When: Friday, Jan. 12, 2018 @ 11 a.m. - Noon
Where: Marcus Nanotechnology Building, Room 1116-1117
Title: Multi-Dimensional Analysis of Massive Text Corpora
Speaker: Jiawei Han Abel Bliss Professor,
Department of Computer Science,
University of Illinois at Urbana-Champaign
The real-world big data are largely unstructured and interconnected, in the form of natural language text. It is highly desirable to conduct multi-dimensional analysis on massive text data. However, this poses a major challenge on how to transform unstructured text data into structured text and analyze such data in multidimensional space. To facilitate such analytical functionality, we propose a textcube modeling and discuss how to construct such cubes from massive text corpora and how to conduct multidimensional OLAP analysis using such textcubes. In the past several years, we have developed a text mining approach that only requires distant or minimal supervision but relies on massive data. We show (i) quality phrases can be mined from such massive text data, (ii) types can be extracted from massive text data with distant supervision, (iii) entities, attributes and values can be discovered by meta-path directed pattern discovery, (iv) faceted taxonomy can be constructed from massive corpora, (v) textcubes can be constructed from massive text, and (v) multi-dimensional analysis can be conducted on such cubes. We show such a paradigm represents a promising direction at turning massive text data into structured and useful knowledge.

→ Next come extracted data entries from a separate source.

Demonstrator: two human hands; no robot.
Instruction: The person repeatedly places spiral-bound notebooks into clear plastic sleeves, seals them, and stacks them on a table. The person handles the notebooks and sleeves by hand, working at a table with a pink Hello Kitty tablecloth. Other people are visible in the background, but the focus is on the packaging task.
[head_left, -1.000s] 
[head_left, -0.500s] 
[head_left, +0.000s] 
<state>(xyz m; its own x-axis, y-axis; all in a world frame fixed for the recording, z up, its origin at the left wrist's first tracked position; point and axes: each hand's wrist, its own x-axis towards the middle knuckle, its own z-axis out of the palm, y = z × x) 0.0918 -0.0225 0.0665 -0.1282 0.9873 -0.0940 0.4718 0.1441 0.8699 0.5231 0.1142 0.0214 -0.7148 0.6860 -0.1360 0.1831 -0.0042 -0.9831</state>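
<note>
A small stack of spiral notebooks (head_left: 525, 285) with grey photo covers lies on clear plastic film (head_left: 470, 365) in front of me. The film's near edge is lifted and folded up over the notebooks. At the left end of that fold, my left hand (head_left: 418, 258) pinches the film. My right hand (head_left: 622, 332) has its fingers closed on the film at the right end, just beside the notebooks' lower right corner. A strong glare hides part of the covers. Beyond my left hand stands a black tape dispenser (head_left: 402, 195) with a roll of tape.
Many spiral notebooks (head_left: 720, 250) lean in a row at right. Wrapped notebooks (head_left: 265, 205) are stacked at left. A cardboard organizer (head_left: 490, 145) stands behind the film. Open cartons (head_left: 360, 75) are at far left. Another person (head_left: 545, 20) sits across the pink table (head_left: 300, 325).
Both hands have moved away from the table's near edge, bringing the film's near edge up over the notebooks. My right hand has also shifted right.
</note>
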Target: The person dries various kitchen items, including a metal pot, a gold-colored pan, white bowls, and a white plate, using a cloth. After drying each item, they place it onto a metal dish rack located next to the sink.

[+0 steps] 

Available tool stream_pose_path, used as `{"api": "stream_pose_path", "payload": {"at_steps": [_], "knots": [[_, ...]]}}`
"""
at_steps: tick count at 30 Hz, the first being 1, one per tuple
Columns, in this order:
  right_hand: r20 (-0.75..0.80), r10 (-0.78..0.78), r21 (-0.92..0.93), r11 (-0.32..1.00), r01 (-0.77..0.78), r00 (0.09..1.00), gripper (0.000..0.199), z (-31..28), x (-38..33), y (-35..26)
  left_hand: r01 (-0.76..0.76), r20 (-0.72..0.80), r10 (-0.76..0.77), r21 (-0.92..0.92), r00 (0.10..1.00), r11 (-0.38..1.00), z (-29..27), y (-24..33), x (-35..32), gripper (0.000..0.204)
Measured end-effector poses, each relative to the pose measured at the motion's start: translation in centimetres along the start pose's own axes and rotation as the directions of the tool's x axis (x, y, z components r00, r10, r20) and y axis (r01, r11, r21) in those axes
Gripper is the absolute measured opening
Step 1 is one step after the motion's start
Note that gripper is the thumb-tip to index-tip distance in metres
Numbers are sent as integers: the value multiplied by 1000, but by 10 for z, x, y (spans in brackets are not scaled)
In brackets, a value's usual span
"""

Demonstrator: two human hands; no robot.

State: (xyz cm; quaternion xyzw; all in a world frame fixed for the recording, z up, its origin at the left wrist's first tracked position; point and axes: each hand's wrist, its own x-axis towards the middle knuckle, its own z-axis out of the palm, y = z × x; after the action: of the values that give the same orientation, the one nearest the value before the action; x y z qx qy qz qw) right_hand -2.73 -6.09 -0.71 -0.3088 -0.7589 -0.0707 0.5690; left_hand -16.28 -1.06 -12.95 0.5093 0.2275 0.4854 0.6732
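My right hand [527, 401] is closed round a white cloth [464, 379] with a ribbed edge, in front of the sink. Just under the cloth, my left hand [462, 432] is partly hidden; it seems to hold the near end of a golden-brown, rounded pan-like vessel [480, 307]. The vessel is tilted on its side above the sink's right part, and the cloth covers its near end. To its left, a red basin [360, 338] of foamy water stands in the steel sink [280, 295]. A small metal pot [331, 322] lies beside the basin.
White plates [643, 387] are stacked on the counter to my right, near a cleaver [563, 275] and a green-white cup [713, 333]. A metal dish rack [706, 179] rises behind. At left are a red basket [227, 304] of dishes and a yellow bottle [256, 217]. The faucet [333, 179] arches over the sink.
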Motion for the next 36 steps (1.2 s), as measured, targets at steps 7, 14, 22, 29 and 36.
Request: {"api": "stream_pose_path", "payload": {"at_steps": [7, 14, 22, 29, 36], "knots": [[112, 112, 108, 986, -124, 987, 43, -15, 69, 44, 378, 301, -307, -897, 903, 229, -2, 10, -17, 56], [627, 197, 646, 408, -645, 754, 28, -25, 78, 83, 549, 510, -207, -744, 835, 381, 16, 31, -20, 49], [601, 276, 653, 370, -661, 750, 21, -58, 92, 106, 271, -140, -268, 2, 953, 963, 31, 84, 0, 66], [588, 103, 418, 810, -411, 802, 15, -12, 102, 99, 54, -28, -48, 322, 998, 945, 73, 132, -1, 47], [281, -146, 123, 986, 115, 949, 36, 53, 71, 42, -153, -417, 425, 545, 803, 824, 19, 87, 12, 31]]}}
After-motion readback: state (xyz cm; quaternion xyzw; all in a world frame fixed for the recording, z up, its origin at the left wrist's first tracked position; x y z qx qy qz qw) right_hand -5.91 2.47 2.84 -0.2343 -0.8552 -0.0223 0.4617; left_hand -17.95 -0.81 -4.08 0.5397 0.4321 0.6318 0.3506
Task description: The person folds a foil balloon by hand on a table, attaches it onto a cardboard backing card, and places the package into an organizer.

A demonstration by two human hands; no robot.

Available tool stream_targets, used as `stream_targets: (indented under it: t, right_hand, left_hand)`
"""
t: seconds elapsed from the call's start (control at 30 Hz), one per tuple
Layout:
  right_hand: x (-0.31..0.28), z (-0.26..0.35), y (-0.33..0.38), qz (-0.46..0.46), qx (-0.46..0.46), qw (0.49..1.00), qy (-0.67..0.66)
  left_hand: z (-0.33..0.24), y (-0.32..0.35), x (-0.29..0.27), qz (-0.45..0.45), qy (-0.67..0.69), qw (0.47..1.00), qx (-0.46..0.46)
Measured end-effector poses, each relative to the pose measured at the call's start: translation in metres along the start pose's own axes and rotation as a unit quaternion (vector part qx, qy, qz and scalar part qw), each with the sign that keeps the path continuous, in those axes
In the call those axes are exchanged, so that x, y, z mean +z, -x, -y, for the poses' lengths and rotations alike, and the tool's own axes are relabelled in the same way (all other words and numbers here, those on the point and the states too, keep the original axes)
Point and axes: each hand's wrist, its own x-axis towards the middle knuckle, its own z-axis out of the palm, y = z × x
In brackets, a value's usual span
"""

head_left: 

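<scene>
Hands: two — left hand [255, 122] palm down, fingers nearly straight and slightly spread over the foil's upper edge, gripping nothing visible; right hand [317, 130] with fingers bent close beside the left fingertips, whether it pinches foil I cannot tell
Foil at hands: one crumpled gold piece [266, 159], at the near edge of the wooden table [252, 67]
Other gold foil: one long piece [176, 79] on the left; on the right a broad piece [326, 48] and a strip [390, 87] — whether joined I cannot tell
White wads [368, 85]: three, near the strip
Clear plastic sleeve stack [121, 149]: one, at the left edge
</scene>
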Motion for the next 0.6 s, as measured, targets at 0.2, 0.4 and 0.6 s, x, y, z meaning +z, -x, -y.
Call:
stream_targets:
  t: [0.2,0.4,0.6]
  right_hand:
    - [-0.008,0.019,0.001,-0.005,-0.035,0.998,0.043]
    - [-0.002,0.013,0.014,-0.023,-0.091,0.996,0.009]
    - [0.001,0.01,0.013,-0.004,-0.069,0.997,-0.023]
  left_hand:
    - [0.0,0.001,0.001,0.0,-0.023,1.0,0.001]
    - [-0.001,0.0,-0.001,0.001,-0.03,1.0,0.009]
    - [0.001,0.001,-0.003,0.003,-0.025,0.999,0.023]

Jiawei Han is Abel Bliss Professor in the Department of Computer Science, University of Illinois at Urbana-Champaign. He has been researching into data mining, information network analysis, database systems, and data warehousing, with over 900 journal and conference publications. He has chaired or served on many program committees of international conferences in most data mining and database conferences. He also served as the founding Editor-In-Chief of ACM Transactions on Knowledge Discovery from Data and the Director of Information Network Academic Research Center supported by U.S. Army Research Lab (2009-2016), and is the co-Director of KnowEnG, an NIH funded Center of Excellence in Big Data Computing since 2014. He is Fellow of ACM, Fellow of IEEE, and received 2004 ACM SIGKDD Innovations Award, 2005 IEEE Computer Society Technical Achievement Award, and 2009 M. Wallace McDowell Award from IEEE Computer Society. His co-authored book “Data Mining: Concepts and Techniques” has been adopted as a textbook popularly worldwide.